WASHINGTON -- The SEC has just made it easier for investment advisers to charge performance-related fees.
By expanding the category of investors with which money managers can enter into such arrangements, the Securities and Exchange Commission has given money managers greater flexibility to charge fees based on a share of the capital gains or capital appreciation on investments.
Under the recent changes, money managers may enter into such arrangements with "qualified purchasers," investment pools whose investors hold at least $5 million each. The changes also allow investment advisory firms to set up such arrangements with their employees, considered to be sophisticated investors who don't need protection under securities rules.
The SEC also has eliminated the requirement that money managers explain the risks of such arrangements to clients.
These changes were necessitated by 1996 changes in securities laws.
But the SEC also has raised some thresholds, in line with inflation. Now, clients must have investments of at least $750,000 with the investment adviser or a net worth of more than $1.5 million before they may be charged performance fees. That's up from investments of at least $500,000 or a net worth exceeding $1 million.
The securities watchdog had assumed such clients, because of their high net worth, were financially sophisticated and did not need the protection of securities rules.
A 1992 report by the SEC's division of investment management had recommended giving money managers more leeway in entering into performance-fee arrangements with their clients, and the 1996 law did just that.
An SEC analysis of the amendments to the rule suggests more investors will qualify for performance-fee arrangements, even though conventional wisdom might dictate that raising the thresholds might mean fewer would qualify, said Kathy Ireland, an attorney in the SEC's investment management division.
At the same time, the securities regulator has given investment advisers the green light to delay telling their clients about trades conducted through their brokerage affiliates.
Investment advisers may tell clients about these trades before they are settled, rather than when they are executed, under recent guidance issued.
Until now, investment advisers could trade through their brokerage affiliates, so long as they had client approval, and disclosed each trade as it occurred, for example, if it was a "principal trade." In such trades, an adviser, acting for its own account, buys or sells a security from a client.

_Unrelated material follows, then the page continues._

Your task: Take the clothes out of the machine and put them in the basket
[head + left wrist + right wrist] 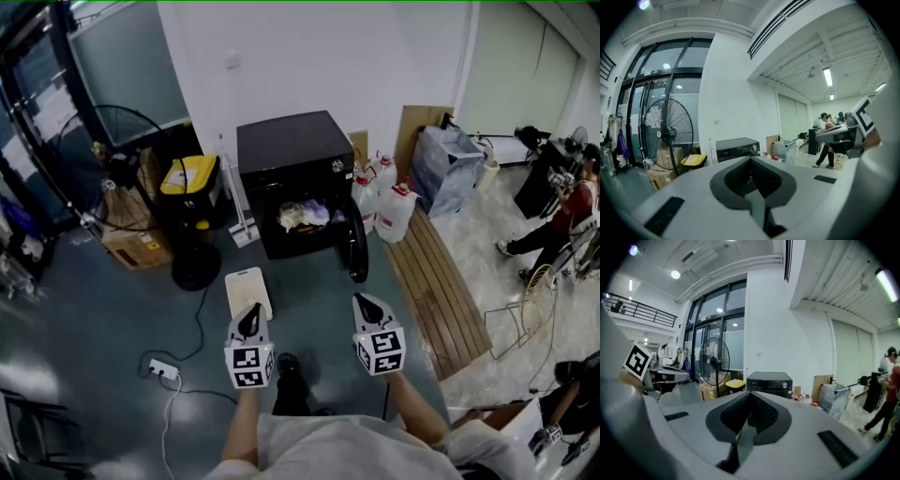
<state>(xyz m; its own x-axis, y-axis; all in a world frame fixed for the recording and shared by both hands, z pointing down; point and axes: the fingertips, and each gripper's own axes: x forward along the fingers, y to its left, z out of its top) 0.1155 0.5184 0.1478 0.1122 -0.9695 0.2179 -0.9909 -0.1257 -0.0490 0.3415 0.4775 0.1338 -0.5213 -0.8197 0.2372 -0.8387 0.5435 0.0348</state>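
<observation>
We hold both claws closed and empty: the left gripper [251, 317] and the right gripper [367, 307] each have the jaws together with nothing between. The pale crumpled clothes [304, 216] lie inside the square black machine [293, 141], straight ahead, well apart from both and about midway between them. Its round black door [356, 246] hangs open on the right gripper's side, so we judge the left has the freer way in. What seems to be the white rectangular basket [248, 289] lies just before the left gripper.
</observation>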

The guidance was necessary because many investment advisers are affiliated with broker-dealers, and might find they can get the best price through their brokerage affiliates, but securities laws treat the broker-dealer and money manager as a single entity, explained Douglas J. Scheidt, chief counsel in the SEC's investment management division.
The ruling also permits money managers to cross-trade securities between clients without disclosing the trades to their clients, so long as the adviser does not charge a commission, he said.
At the same time, the SEC has made it harder for large investment managers to keep their trades secret. Under securities law, managers with more than $100 million under management are required to disclose their trades to the SEC every quarter. Because their trading activities frequently prompt imitators, large investors often have sought SEC permission to not disclose all of their buying and selling. Now, the SEC has made it harder for them to get that permission.
Investment advisers must list the reasons it is imperative for them to have confidentiality -- for example, if they are taking advantage of inefficiencies in the market to make a profit, or if they are in the middle of a program of buying and selling securities at the end of the reporting period.